== Instructions to follow ==
Please restate all of the records word for word, setting the pictures aside.

== Dataset records ==

★ ★ ★ ★ ★

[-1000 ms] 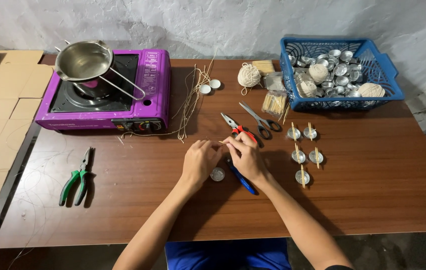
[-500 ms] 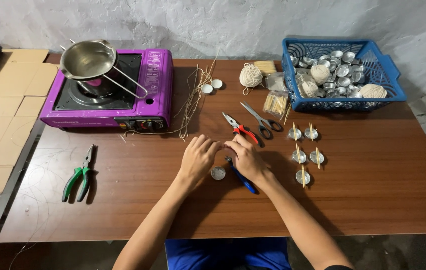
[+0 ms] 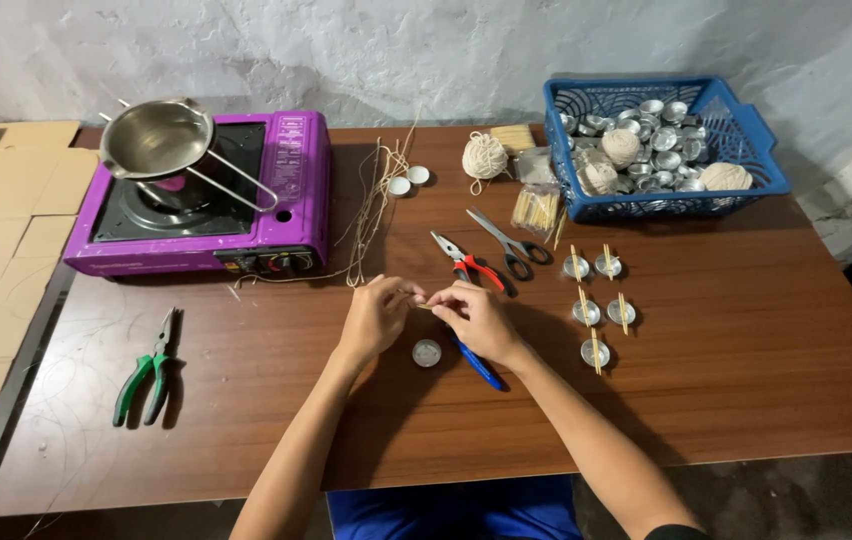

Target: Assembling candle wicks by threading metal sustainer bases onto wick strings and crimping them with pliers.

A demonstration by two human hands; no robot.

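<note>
— Where are our hands?

— Over the middle of the desk (image 3: 746, 380). Our left hand (image 3: 376, 318) and right hand (image 3: 474, 318) meet fingertip to fingertip, both in a narrow pinch grip on a thin piece of wick string (image 3: 420, 301) held between them, just above the wood.

— And the little cup?

— The small metal tealight cup (image 3: 427, 352) sits on the desk just below our hands, apart from them. A blue-handled tool (image 3: 479, 364) lies under our right wrist.

— What else do we see nearby?

— Red-handled pliers (image 3: 465, 264) and scissors (image 3: 506, 245) just beyond our hands, six cups with sticks across them (image 3: 596, 300) to the right, and loose wick strands (image 3: 371, 215) beside the purple stove (image 3: 286, 190).
</note>
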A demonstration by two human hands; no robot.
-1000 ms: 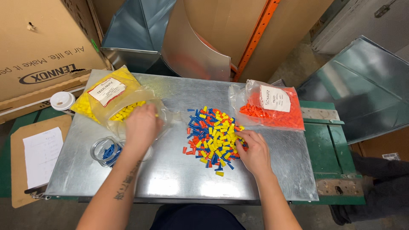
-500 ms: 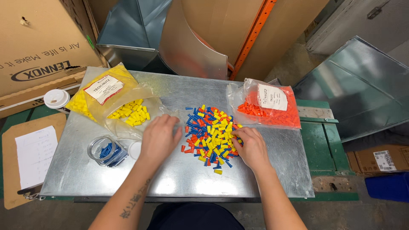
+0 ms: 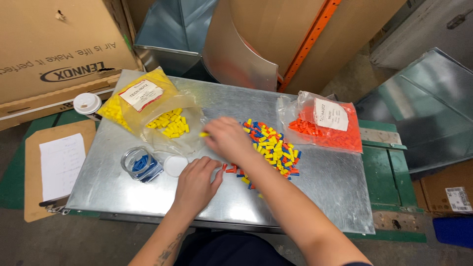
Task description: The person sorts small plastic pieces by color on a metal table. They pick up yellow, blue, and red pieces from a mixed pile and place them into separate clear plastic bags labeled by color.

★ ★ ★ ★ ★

== Your response ==
[-1000 ms] 
[-500 ms] 
[+0 ms] 

Target: Assembling candle wicks by threading metal sustainer bases onto wick strings and crimping them with pliers.

A demonstration by two human hands; no robot.

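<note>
— Where are our hands?

— Over the middle of the desk (image 3: 746, 380). Our left hand (image 3: 376, 318) and right hand (image 3: 474, 318) meet fingertip to fingertip, both in a narrow pinch grip on a thin piece of wick string (image 3: 420, 301) held between them, just above the wood.

— And the little cup?

— The small metal tealight cup (image 3: 427, 352) sits on the desk just below our hands, apart from them. A blue-handled tool (image 3: 479, 364) lies under our right wrist.

— What else do we see nearby?

— Red-handled pliers (image 3: 465, 264) and scissors (image 3: 506, 245) just beyond our hands, six cups with sticks across them (image 3: 596, 300) to the right, and loose wick strands (image 3: 371, 215) beside the purple stove (image 3: 286, 190).
</note>
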A demonstration by two human hands; no robot.
-1000 ms: 
-500 ms: 
+0 ms: 
Task description: The person sorts small plastic pieces by color on a metal table. They pick up yellow, blue, and red pieces from a mixed pile and place them into separate clear plastic bags labeled by color.

The submitted answer is complete.